Roy Keane yesterday demonstrated his faith in Manchester United's ability to hit the jackpot this season by agreeing to defer talks on a new contract, until the summer.
Keane was due to commence negotiations shortly on a deal which at a reported £40,000 a week would make him the highest paid player in the club's history.
By postponing discussions until the summer, the hope is that he will be able to bargain from a position of even greater strength if United aspire to their great ambition of winning the European Champions League, the Premiership and the FA Cup over the next 12 weeks.
Any double from that permutation of three would be highly acceptable at Old Trafford. To succeed on all three fronts would, given the modern pressures of the English club season, amount to the greatest achievement in the history of the game across the Irish sea.
Keane's new image as one of the more pragmatic of the game's cult figures doesn't permit such brash predictions. He was at pains, however, to stress that monetary ambitions can wait until business on the park is complete.
"Hopefully there'll be two months of the close season to sort out a contract," he said. "It's not a priority at this time - winning is.
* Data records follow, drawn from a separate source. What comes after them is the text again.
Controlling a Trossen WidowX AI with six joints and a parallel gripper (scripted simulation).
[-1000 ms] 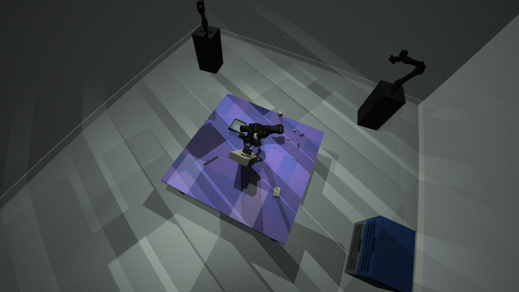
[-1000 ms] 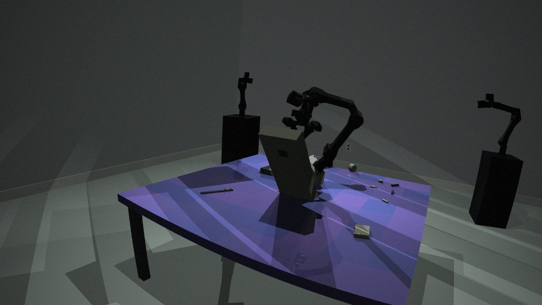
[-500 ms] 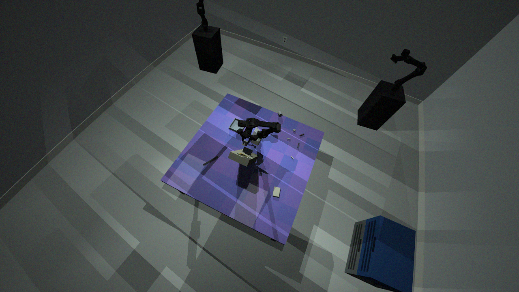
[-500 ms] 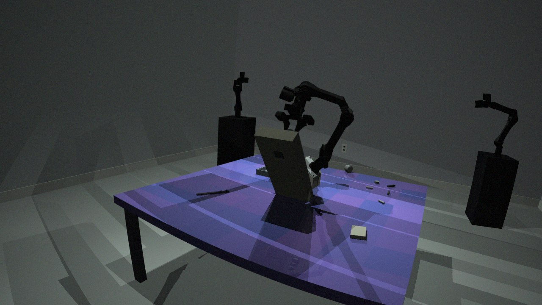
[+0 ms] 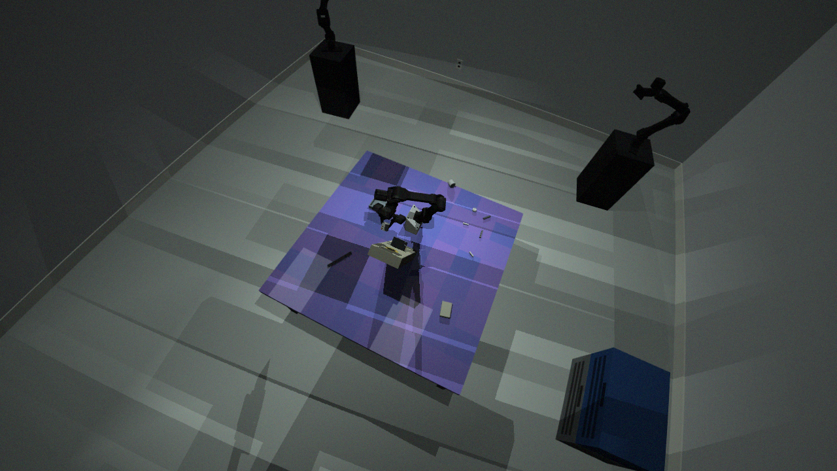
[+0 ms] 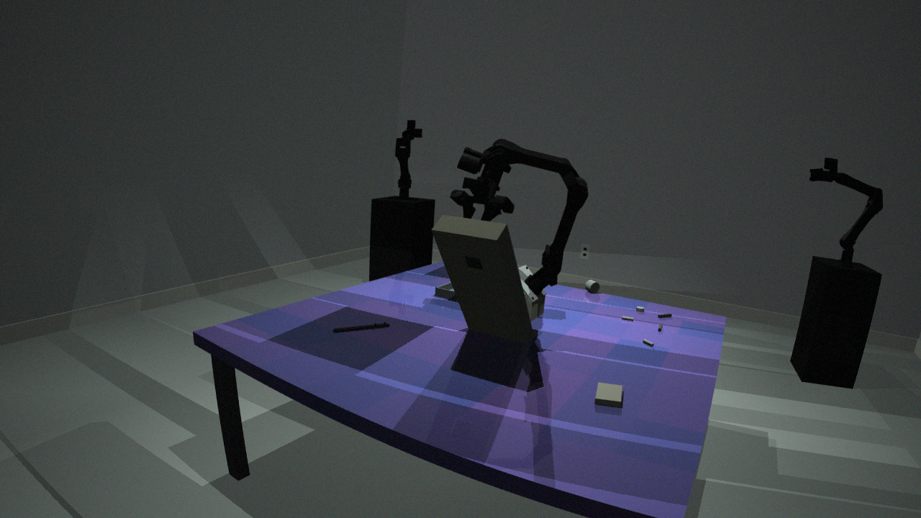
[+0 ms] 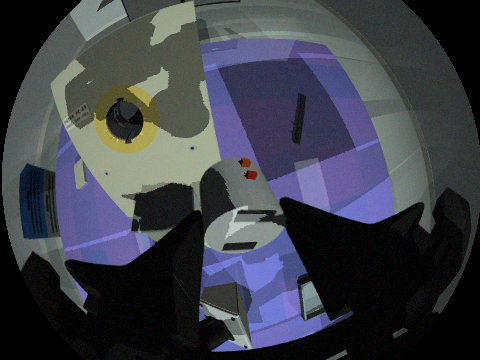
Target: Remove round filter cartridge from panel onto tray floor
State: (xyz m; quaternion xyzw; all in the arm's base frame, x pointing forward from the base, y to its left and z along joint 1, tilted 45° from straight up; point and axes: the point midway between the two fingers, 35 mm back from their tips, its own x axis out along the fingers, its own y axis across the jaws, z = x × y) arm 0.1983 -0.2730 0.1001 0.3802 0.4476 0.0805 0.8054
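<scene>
My gripper is shut on the round grey filter cartridge, one finger on each side. The cartridge's two dark slots face the wrist camera, and red and orange tabs show on its side. It is out of the cream service panel, held in the air above the table. The panel's yellow-ringed round opening is dark and holds no cartridge. The shallow tray lies on the table, partly hidden by the arm, panel or finger, depending on the view.
A black bar and a cream block lie on the purple table. A pale boxy object stands by the arm's base. A white cylinder and several small pieces lie farther off.
</scene>
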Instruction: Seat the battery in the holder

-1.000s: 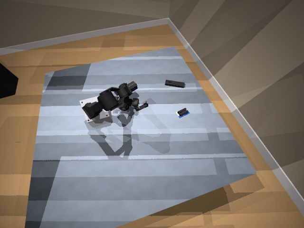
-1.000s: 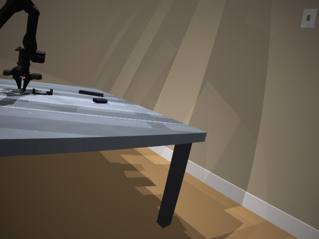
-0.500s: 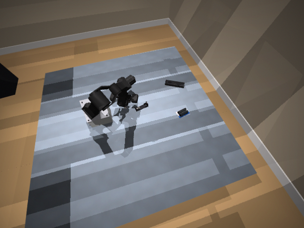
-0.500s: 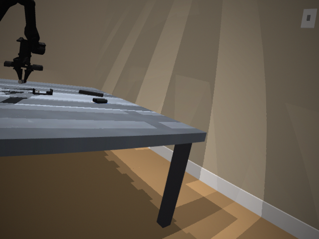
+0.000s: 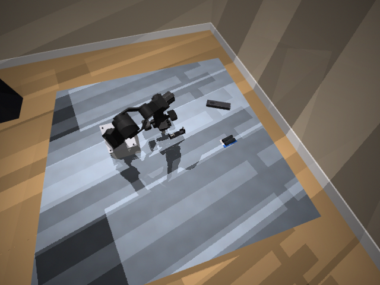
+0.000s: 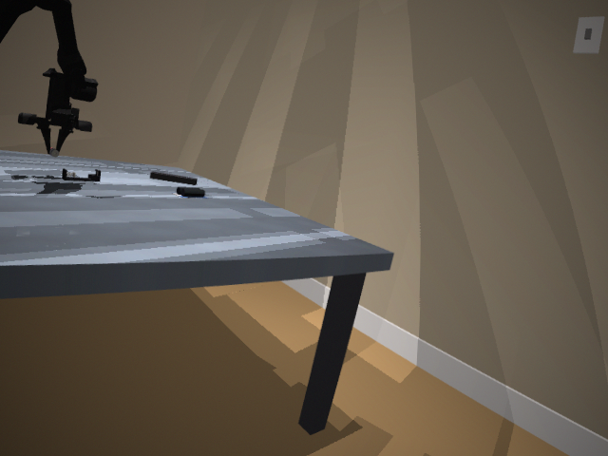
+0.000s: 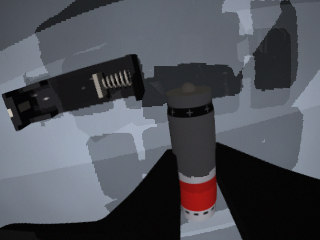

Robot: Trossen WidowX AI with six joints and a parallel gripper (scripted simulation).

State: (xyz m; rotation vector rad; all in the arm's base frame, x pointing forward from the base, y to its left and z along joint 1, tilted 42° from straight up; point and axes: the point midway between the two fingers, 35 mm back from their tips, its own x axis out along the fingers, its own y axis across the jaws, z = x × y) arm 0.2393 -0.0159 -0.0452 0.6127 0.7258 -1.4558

I don't wish to be seen as doing anything to upset our concentration in that area."
Having watched Keane return stronger and more influential than ever from one of the most serious injuries in football, Alex Ferguson will have no compunction in making a strong case for the Irishman in his preliminary talks with the club chairman, Martin Edwards.
United's captain has, almost certainly, projected better passes and effected more decisive tackles at different times in his career than anything we saw from him in the defeat of Inter Milan on Wednesday, yet his overall performance, until he was betrayed by his legs in the final minutes, was probably the most crucial of his career.
For all the individual skills of Ryan Giggs, Dwight Yorke and a resurgent David Beckham, it was Keane who put it together for them in his pivotal role in midfield. At different times of calm and crisis, his was the influence which mattered most and the point is unlikely to be lost on Inter's coach, Mircea Lucescu, for the return game at the San Siro in a fortnight's time.
It emerged yesterday that Giggs broke his nose in a collision with Javier Zanetti, some 10 minutes before the end of the game. That accounted in part, perhaps, for his anonymity in the closing chapter of an absorbing drama, but Ferguson hinted yesterday that he may still play in Sunday's big FA Cup clash with Chelsea.
That game will give David Beckham an opportunity to build on Wednesday's outstanding performance, although it is highly unlikely that he will get as much licence from Graeme le Saux to indulge his talent as he enjoyed against a curiously inept Italian defence.
Beckham, only now beginning to emerge from the deep trauma of his experience in the World Cup finals last summer, took another significant step on the road to full rehabilitation when he approached Diego Simeone after the game and offered to swap shirts, a gesture which the Italians have us believe met with a suitable response from the battle-scarred Argentinian.
Whether that show of camaraderie extends to the second instalment of the European tie remains to be seen, but the certainty is that Inter are now going to have to dig deep into their resources if they are to retrieve a season gone disastrously wrong for them.
Ronaldo's recovery from an injury which has laid waste to countless columns of newspaper space remains as problematical as ever and few in the visiting Italian press contingent at Old Trafford were prepared to venture a firm opinion on his chances of regaining full fitness before March 17th.
Much more realistic, one imagines, is Lucescu's expressed hope that his team can somehow restrict Keane's domination of the game in midfield and thus take some of the pressure off a defence which at this point looks beyond imminent repair.
With Ronaldo back, the Italians could conceivably get among the English side's defence often enough to put a couple past Peter Schmeichel. The question is, can they stop United scoring again in the rarefied atmosphere of San Siro?